The size of the non-prime lending market can be substantial, as significant portions of the population often fall into this category. As such, goeasy’s market potential is closely tied to the demand for non-prime lending products. This includes even during market downturns, when there is an increased need for alternative financing options, potentially expanding goeasy’s market potential. However, during periods of economic prosperity, the demand for non-prime lending may decrease.
Regulatory environment
Another point of contention in the last few years has been regulations from the federal government. However, goeasy stock has managed to take this in stride. Last year, the federal budget proposed a cap on annual percentage rate (APR) on interest at 35%. This aims to protect borrowers, particularly those with lower credit scores, from high-interest loans.
Since goeasy specializes in non-prime lending, a cap on interest rates could affect its business model. However, as of February 2023, about 36% of its loan portfolio had interest rates exceeding 35%. Furthermore, it plans to decrease it to below 30% over the next few years.

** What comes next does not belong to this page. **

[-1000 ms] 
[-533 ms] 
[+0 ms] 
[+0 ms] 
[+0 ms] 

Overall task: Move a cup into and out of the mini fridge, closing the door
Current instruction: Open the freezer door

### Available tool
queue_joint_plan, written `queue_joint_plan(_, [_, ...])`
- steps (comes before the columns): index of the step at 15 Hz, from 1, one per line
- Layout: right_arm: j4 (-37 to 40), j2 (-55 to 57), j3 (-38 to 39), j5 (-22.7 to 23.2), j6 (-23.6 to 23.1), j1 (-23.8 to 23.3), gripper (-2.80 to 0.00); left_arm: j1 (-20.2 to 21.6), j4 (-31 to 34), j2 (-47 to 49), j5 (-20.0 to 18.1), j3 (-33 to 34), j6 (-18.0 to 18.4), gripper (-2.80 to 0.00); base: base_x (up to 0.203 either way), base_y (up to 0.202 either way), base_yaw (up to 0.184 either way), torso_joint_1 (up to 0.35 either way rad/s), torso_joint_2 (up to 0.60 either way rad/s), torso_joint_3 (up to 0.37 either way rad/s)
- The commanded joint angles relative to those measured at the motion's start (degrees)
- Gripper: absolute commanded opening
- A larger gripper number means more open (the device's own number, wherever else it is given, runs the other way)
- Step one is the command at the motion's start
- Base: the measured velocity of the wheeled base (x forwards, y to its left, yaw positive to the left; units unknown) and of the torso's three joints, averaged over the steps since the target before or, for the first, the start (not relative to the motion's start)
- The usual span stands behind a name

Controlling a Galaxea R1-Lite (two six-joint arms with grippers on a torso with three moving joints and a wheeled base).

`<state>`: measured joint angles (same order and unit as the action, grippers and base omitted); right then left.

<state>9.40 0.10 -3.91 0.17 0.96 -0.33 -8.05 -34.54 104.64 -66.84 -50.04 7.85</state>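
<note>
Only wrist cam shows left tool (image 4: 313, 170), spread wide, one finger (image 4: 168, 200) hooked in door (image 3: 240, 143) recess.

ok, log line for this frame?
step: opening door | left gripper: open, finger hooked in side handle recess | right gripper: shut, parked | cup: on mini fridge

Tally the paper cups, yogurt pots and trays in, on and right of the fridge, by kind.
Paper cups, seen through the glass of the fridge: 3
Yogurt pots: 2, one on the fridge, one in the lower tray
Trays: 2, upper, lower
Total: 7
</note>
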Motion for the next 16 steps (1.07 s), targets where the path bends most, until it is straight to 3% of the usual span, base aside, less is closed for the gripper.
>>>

In fact, the company has downplayed the impact. goeasy believes the new rule will only apply to future loans, not existing ones. This gives it time to adjust. Plus, the cap might reduce competition from smaller lenders with even higher rates, potentially benefiting goeasy stock.
Earnings continue to climb
While all this is going on, goeasy stock has continued to perform well. Most recently, this was demonstrated through its first-quarter earnings report. The company has demonstrated impressive financial performance, with significant growth across key metrics such as loan originations, loan portfolio, revenue, and earnings per share. The company’s revenue increased by 24% year over year to $357 million, while diluted earnings per share increased by 13% to $3.40.
Furthermore, goeasy stock experienced robust loan growth, with loan originations increasing by 12% and the loan portfolio expanding by 29% year over year. This growth indicates strong demand for goeasy’s lending products and services. Yet, despite the growth in lending, goeasy maintained stable credit and payment performance, with a net charge-off rate within the company’s targeted range. The allowance for future credit losses increased slightly, reflecting prudent risk-management practices.
Finally, goeasy stock achieved record operating income and operating margin, driven by operational efficiency improvements and an increase in operating leverage. It also strengthened its balance sheet and liquidity position through the issuance of senior unsecured notes and continued access to funding facilities. So, it’s no wonder goeasy was able to increase its quarterly dividend to $1.17 per share.
Bottom line
Overall, goeasy stock has everything going for it: a rising share price, market strength, and a strong balance sheet. So, I’ll continue to invest in this growth stock for the foreseeable future, and investors may want to consider it as well.